▸ **WHAT TO PRODUCE**:
Exactly how many lines of the data below include the string "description"? State the number and nothing more.

========================================================================

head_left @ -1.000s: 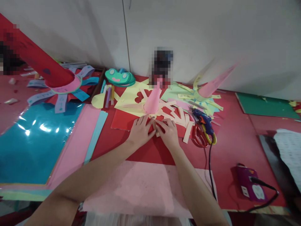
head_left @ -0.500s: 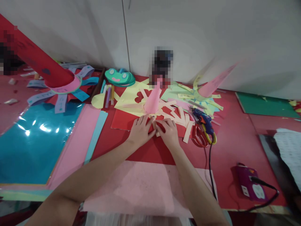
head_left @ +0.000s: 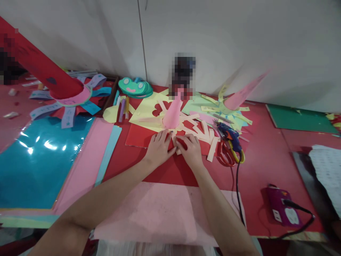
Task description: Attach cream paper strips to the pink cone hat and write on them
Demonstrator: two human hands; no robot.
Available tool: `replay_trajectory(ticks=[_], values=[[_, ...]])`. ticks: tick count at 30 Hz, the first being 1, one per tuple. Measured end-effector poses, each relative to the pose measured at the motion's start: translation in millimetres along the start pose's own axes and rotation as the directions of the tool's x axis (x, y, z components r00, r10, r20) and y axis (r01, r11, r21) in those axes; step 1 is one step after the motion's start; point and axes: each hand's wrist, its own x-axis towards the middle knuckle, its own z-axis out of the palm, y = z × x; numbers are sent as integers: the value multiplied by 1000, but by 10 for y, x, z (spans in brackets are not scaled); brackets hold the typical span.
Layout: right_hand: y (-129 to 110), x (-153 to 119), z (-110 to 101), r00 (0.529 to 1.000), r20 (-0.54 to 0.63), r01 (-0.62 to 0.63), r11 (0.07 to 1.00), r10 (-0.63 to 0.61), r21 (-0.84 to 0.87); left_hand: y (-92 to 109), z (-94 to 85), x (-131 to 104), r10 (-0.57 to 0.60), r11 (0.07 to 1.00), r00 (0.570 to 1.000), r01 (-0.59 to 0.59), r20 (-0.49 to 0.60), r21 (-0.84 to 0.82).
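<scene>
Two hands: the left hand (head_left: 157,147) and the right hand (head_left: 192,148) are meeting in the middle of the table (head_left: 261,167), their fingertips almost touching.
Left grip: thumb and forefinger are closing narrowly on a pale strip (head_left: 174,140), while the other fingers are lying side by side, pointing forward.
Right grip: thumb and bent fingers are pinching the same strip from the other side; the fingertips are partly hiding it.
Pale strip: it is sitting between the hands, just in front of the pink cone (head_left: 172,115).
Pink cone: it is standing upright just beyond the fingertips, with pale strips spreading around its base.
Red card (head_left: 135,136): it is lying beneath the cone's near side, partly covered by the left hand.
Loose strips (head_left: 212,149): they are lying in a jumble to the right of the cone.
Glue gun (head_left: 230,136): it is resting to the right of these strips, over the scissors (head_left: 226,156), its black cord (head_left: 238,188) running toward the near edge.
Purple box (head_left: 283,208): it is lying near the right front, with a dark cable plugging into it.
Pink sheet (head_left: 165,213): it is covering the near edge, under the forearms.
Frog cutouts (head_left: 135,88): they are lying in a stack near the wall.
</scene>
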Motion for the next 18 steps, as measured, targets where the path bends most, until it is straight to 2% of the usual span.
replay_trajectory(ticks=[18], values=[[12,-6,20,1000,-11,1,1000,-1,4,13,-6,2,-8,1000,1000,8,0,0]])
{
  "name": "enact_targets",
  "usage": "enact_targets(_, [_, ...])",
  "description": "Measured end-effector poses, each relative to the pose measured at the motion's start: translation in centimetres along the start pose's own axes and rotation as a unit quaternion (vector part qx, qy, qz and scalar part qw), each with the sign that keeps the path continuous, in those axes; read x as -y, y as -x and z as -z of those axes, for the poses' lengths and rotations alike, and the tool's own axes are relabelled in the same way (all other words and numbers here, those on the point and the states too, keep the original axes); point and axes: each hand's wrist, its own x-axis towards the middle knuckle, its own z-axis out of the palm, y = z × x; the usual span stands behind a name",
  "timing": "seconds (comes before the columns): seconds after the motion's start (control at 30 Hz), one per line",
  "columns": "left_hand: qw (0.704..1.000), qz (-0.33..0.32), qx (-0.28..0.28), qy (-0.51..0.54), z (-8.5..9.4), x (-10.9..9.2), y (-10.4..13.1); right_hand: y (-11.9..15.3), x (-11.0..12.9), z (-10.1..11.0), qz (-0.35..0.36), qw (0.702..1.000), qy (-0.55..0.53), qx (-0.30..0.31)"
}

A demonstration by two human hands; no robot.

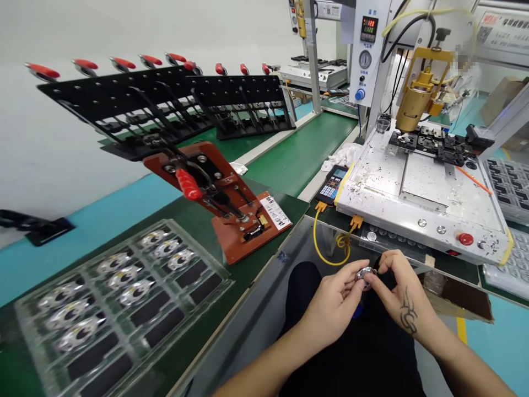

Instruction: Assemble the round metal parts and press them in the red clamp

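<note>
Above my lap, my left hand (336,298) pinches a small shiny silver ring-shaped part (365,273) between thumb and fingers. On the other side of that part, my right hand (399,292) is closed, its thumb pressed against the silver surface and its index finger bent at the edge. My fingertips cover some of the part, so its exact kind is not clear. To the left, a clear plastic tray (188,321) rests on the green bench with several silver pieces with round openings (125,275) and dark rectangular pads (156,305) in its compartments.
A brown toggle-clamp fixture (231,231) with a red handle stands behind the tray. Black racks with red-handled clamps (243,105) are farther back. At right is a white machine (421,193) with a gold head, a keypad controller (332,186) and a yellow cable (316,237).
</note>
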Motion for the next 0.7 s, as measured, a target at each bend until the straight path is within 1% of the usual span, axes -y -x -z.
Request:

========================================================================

▸ **ANSWER TO THIS PROBLEM**:
2